SnorkelGuiadas as águas do corpo, pelo brando rumor do mar, caminhou até à praia.
Cerrado, espesso e frio o nevoeiro. Invisível o mundo. Só por este secreto diálogo, das águas presas às águas correntes é a orientção possível.
Ouve as vozes das carpideiras.
Por elas sabe que chegará à praia. Lugar de todos os inícios.
É cada vez mais espesso o nevoeiro. O vento arrasta grandes e geladas núvens brancas que a atravessam como a um corpo imaterial.
Avolumam-se as vozes das carpideiras.
Estão por todo o lado. Como o nevoeiro.
Não se lhes vê a origem.
O doloroso choro é o único som existente no mundo. Nada se ouve para além dele. Envolvente, gritado e sustido por dezenas de vozes.
Como um arrepio arranha tudo o que alcança.
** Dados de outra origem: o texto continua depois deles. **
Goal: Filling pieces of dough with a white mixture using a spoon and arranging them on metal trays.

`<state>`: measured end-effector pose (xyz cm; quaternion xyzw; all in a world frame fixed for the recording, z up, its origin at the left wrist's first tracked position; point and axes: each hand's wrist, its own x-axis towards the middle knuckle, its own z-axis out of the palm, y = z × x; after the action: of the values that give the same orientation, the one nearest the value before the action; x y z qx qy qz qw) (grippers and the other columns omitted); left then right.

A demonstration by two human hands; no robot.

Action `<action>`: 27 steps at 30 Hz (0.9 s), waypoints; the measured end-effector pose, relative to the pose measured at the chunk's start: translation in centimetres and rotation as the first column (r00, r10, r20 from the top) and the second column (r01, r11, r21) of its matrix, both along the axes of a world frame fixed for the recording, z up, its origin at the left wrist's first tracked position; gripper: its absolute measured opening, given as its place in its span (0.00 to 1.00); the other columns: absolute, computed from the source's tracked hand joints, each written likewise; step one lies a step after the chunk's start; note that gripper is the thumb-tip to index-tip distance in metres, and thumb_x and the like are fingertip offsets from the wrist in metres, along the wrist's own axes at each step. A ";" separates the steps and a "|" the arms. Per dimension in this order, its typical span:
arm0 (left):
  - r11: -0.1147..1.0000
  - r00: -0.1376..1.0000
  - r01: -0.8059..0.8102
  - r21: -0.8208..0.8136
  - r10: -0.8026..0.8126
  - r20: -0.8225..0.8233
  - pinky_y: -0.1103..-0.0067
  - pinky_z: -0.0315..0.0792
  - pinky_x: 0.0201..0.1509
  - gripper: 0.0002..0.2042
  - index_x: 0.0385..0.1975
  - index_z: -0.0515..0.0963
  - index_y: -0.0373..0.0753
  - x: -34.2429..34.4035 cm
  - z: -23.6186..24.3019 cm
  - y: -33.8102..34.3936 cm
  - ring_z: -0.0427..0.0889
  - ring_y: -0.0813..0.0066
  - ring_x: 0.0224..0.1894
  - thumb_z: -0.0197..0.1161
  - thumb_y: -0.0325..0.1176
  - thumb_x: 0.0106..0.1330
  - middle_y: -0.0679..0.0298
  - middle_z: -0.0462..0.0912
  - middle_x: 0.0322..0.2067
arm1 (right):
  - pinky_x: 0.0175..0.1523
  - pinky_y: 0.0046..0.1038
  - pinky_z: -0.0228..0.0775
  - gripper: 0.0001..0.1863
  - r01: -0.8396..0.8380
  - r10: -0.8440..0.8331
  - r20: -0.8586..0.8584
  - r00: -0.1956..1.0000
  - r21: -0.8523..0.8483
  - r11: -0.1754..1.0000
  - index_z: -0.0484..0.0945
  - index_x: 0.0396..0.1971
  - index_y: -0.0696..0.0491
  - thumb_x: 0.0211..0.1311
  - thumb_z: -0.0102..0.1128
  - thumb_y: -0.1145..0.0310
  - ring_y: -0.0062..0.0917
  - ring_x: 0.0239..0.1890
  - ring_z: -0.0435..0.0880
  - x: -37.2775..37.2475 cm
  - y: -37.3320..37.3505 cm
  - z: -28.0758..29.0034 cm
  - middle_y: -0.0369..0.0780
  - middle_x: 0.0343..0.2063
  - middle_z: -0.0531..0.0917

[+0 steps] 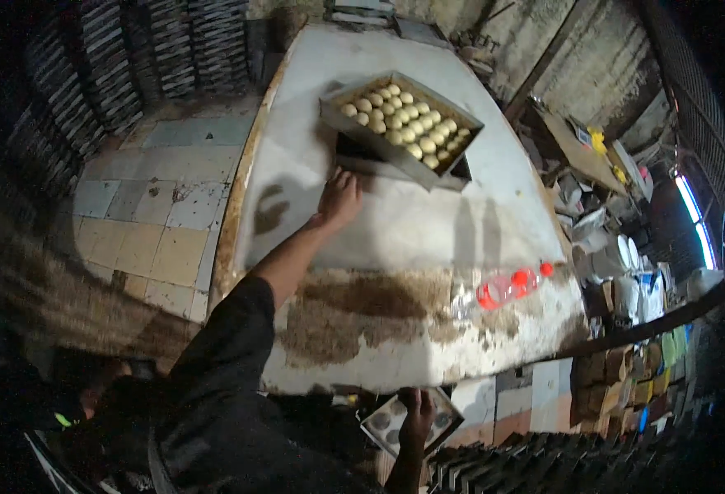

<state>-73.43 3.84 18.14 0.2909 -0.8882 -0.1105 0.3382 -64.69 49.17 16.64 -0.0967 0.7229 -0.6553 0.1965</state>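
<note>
Your left hand [339, 198] flat on the floured table [395, 230] beside the tray of dough balls [401, 123], your right hand [417, 416] gripping a dimpled baking tray [387, 424] below the table edge, red-capped plastic bottle [507, 288] lying nearby.

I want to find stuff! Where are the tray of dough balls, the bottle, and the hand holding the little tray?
tray of dough balls [342, 122]: head view, on its near left wall.
bottle [507, 288]: head view, on its reddish middle.
right hand [418, 414]: head view, on the hand's back.

Bare tabletop [428, 222] between tray [401, 123] and bottle [507, 288]
</note>
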 end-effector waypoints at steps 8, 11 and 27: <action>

O volume aumenta e diminui numa cadência de dor, sempre presente,sempre sustida; em todos os lugares, mesmo no mais espesso leito do nevoeiro.
Às cegas caminha pela praia. Procura as carpideiras, mas o seu choro é tão espesso como o nevoeiro, sempre tão perto e tão intocável. Toca-nos, mas não nos permite tocar-lhe.
Fugidio. Errante e no entanto envolvente como um útero, não lhe permite alcançá-las.
Tudo passa por ela como por um ser incorpóreo. Caminha sempre.
O frio envolve-a cada vez mais. Não é possível a orientação naquele muro gritado, opaco de dor e nevoeiro.
Cortante como gume de gelo.

(Do livro: FALAR MULHER)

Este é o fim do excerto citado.